The same group, which is a terror organization ideologically affiliated with Al-Qaeda, claimed responsibility for several other attacks and said in a statement recently that “Jihad in the way of Allah against the criminal Jews is a duty through which we get closer to Allah ... it is the (Islamic) nation’s duty to help and support the mujahidin ... the Jewish thieves must know that the Muslim holy sites are being guarded by (Muslim) men who do not sleep ... and will give their blood and property for them.”
Abu Qatada al-Maqdisi of the Ansar al-Sunna group told AFP on Thursday that “Hamas security is chasing mujahedeen who are targeting the enemy.” He added the crackdown picked up speed after the attack in Egypt on August 5.
"This campaign intensified after the attack in Egyptian Rafiah," he said.

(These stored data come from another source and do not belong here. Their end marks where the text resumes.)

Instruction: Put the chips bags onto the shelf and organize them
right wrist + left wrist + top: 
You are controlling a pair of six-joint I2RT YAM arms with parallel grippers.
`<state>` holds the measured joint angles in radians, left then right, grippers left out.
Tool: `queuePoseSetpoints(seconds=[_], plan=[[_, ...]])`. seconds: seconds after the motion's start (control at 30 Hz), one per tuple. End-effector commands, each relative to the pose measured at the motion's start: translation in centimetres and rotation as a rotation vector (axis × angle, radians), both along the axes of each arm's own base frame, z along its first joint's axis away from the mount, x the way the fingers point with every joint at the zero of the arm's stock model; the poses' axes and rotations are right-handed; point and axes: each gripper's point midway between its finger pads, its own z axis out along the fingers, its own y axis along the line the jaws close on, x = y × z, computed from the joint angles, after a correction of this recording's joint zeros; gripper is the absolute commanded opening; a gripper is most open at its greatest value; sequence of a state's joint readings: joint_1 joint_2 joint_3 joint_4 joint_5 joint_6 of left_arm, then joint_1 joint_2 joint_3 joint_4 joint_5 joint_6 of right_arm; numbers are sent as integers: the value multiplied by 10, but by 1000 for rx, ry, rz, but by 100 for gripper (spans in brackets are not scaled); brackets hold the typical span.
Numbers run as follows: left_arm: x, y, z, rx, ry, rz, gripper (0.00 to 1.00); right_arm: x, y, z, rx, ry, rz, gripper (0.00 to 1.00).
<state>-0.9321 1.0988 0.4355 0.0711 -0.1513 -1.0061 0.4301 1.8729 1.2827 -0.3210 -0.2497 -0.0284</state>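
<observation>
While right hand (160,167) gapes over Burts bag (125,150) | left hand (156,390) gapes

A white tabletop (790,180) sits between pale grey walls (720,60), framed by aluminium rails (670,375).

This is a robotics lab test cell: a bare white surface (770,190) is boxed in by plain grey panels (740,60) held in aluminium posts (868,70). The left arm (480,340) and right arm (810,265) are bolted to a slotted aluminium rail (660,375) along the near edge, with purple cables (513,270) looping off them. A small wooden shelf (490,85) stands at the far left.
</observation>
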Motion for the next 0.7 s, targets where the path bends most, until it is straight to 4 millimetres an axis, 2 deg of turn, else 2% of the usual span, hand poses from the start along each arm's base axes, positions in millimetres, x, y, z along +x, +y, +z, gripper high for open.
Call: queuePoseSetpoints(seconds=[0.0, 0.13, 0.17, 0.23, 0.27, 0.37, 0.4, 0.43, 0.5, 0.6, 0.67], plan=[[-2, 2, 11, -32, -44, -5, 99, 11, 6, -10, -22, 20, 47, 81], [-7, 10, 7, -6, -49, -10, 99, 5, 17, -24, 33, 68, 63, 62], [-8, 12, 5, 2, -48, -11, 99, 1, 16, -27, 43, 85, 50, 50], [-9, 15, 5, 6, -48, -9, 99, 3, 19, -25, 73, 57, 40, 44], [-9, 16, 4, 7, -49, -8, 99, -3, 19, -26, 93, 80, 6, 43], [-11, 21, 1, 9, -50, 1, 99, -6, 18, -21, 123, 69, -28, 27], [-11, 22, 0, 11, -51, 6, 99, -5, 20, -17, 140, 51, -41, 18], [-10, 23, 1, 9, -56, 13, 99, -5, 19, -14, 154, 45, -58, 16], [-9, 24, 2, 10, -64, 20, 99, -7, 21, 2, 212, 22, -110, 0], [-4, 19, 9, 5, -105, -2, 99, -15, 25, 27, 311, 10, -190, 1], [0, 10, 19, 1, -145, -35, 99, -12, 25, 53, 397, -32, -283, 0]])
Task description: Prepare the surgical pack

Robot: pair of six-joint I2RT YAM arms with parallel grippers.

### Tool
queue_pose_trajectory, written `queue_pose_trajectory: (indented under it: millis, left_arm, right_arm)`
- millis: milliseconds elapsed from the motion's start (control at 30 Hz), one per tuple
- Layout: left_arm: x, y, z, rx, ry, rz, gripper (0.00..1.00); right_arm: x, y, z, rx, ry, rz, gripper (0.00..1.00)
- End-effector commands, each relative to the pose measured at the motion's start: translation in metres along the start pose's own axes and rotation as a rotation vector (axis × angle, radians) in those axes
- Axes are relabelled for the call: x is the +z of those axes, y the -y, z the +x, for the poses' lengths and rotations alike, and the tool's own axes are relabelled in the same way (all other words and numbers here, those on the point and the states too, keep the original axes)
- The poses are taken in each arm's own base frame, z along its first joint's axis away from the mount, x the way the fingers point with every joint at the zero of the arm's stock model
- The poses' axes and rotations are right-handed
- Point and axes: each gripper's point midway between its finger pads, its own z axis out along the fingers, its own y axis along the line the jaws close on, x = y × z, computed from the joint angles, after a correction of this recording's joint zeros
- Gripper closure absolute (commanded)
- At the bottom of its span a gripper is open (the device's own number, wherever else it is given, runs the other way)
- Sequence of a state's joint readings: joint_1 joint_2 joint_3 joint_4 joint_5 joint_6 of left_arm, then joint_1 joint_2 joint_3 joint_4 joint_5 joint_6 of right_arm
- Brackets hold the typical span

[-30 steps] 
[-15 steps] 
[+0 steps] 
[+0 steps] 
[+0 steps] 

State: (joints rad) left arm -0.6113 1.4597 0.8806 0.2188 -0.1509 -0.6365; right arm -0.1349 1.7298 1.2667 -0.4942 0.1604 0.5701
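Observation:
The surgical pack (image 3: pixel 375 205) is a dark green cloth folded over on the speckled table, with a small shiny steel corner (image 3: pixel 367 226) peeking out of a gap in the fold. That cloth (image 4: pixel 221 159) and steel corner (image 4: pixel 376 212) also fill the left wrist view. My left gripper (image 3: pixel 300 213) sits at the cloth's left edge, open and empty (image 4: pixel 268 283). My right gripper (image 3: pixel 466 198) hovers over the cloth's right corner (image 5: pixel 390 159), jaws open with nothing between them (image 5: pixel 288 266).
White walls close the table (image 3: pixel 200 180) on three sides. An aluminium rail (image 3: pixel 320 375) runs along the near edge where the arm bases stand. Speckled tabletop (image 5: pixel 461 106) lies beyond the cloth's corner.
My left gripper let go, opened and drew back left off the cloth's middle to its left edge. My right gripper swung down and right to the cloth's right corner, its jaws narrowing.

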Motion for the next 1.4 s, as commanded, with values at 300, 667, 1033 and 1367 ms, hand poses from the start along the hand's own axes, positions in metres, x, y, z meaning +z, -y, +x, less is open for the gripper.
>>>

Hamas, meanwhile, has repeatedly insisted that no one from Gaza was involved in the attack in Egypt, and has denied there is any campaign under way to crack down on Salafist groups.
Interior ministry spokesman Islam Shawan told AFP "a few" Salafists have been arrested, but only those involved in local security breaches.
"We only deal with those who break the law and breach security," he told AFP in an apparent reference to their rocket fire at Israel in defiance of the tacit truce observed by Hamas.
Salafist groups accuse Hamas of targeting them to curry favor with the administration of Egypt's new Islamist President Mohammed Morsi, whose Muslim Brotherhood shares ideological roots with Hamas.
"Egypt is pressuring Hamas to pursue Salafist groups, whether they were involved in the Sinai attack or not," said Mukhaimer Abu Saada, a political science expert at Gaza's Al Azhar University.
"Hamas feels the new Egypt is a supportive force that can be depended upon in the future, so it is keen to coordinate," he said.
Salafist groups, he said, embarrass Hamas with their rocket attacks on Israel and allegations that their militants were mistreated or tortured in custody.
"A clash between Hamas and Salafists is inevitable," he told AFP.